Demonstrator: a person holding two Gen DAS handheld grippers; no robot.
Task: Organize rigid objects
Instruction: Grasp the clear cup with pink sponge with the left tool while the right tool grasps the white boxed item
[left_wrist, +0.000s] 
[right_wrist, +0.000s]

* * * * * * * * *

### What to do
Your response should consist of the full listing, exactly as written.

### Answer box
Demonstrator: a person holding two Gen DAS handheld grippers; no robot.
Task: Organize rigid objects
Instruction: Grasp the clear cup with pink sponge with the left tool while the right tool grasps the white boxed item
[left_wrist, +0.000s] 
[right_wrist, +0.000s]

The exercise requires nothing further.